La admirable coherencia de doña Lucilia le costó, no obstante, un terrible tributo que ella soportó con la firme resignación propia de un alma católica: el aislamiento. A medida que la nueva mentalidad se fue difundiendo por todas partes, los que permanecían fieles a las tradiciones y al modo de ser del pasado iban siendo puestos de lado, cayendo sobre ellos la dura prueba del ostracismo. Sus conversaciones, otrora apreciadas como atrayentes, ya no interesaban más. Sus actitudes ceremoniosas no coincidían con los padrones considerados modernos, pues sólo lo gracioso, lo excitante y lo espontáneo tenían derecho de ciudadanía. Fue cuando más fuertes soplaban los vientos del cambio que doña Lucilia vio a sus hijos alcanzar la adolescencia, fase tan delicada en la vida de una persona, en la cual todo puede ganarse o perderse. Para Roseé, de doce años, existía todavía la ventaja de ser educada en el ambiente doméstico. En cuanto a Plinio, al contrario, se aproximaba inevitablemente el día en que tendría que frecuentar algún colegio. Habiendo recibido una elevada educación, era necesario que enfrentase ahora la lucha contra el respeto humano. El auxilio del Cielo nunca le faltaría, como tampoco las fervorosas oraciones de su madre.
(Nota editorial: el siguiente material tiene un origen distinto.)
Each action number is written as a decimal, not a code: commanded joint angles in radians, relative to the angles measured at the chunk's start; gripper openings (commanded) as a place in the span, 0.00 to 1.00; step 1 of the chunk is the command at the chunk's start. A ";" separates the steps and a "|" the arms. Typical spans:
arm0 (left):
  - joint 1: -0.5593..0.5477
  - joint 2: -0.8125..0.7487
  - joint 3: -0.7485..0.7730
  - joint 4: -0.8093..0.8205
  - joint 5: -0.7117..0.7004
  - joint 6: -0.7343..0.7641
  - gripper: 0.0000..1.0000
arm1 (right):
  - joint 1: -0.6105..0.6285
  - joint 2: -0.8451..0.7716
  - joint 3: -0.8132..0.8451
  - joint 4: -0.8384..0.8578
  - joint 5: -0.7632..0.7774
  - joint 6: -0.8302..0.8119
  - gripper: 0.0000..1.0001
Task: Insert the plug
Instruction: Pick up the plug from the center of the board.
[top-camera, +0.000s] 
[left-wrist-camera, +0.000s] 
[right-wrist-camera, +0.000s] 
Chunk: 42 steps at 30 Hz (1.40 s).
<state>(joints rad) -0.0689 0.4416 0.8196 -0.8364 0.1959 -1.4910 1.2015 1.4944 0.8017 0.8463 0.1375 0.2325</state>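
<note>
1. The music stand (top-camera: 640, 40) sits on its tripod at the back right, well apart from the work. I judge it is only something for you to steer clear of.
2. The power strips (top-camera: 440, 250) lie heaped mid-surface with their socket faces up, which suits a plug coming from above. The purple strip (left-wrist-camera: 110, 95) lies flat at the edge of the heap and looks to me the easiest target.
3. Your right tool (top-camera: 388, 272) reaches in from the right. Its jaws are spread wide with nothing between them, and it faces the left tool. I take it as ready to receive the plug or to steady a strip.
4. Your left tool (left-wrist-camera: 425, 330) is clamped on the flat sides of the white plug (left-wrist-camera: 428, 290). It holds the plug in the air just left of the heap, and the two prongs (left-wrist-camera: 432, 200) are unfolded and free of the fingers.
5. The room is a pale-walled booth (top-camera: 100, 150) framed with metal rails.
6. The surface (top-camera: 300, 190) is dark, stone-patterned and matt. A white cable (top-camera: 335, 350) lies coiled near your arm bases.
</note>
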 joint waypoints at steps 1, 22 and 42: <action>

No obstante, ¡cuántas aprensiones sufrió el corazón de doña Lucilia!
Preferiría verte muerto a verte extraviado
Los temores de doña Lucilia se manifestaban sobre todo en lo referente a los rumbos que tomarían sus hijos en la vida, haciendo buen o mal uso del libre albedrío. Su papel se limitaba cada vez más, a medida que iban creciendo, a estimular los lados buenos de la personalidad de cada uno, así como a suscitar en ellos el odio al mal. Por eso, algunas veces le repetía a Plinio:
— Hijo mío, los tiempos son muy malos y tú eres aún muy joven. Nadie puede hacerse una idea de lo que es capaz una persona cuando se extravía. Es bueno que sepas que yo preferiría verte muerto a verte extraviado. Palabras cargadas de gravedad, que demuestran cómo los extremos de bondad y de afecto por sus hijos eran enteramente movidos por el amor a Dios, hasta el punto de preferir el sacrificio de la vida terrena a verlos perder la eterna.
Un señorío de afecto
Oigamos una palabra de quien tanto se benefició de la preciosa y materna solicitud de doña Lucilia. A propósito del ejercicio de su autoridad, dice el Dr. Plinio: “Había un aspecto en mamá que yo apreciaba mucho: todo el tiempo, y hasta el fondo de su alma, ¡ella era una señora! En relación a sus hijos, guardaba una superioridad materna que me hacía sentir cuánto yo actuaría mal caso transgrediera su autoridad y cómo semejante actitud, de mi parte, le causaría tristeza por ser al mismo tiempo una brutalidad y una maldad.
“Señora ella sí que lo era, pues hacía prevalecer el buen orden en todos los ámbitos de la vida. “Su autoridad era suave. A veces mamá castigaba un poco. Pero incluso en su castigo o en su reprensión la dulzura era tan sobresaliente que confortaba a la persona.
“Con Roseé el procedimiento era análogo, aunque más delicado por tratarse de una niña. Sin embargo, la reprimenda no excluía la benevolencia, y mamá estaba siempre abierta a oír la justificación que sus hijos le quisiesen dar. “De esta manera, la bondad constituía la esencia de su señorío. O sea, era una superioridad ejercida por amor al orden jerárquico de las cosas, pero desinteresada y afectuosa en relación a aquél sobre quien se aplicaba. ”Esta rectitud de alma, que es la verdadera bondad, era cada vez menos comprendida por un mundo propenso a acabar con la incómoda distinción entre el bien y el mal. Sin embargo, doña Lucilia, fiel al espíritu de la Iglesia, continuaba formando a sus hijos en los mismos principios perennes, resistiendo el oleaje del cambio que agitaba a la sociedad.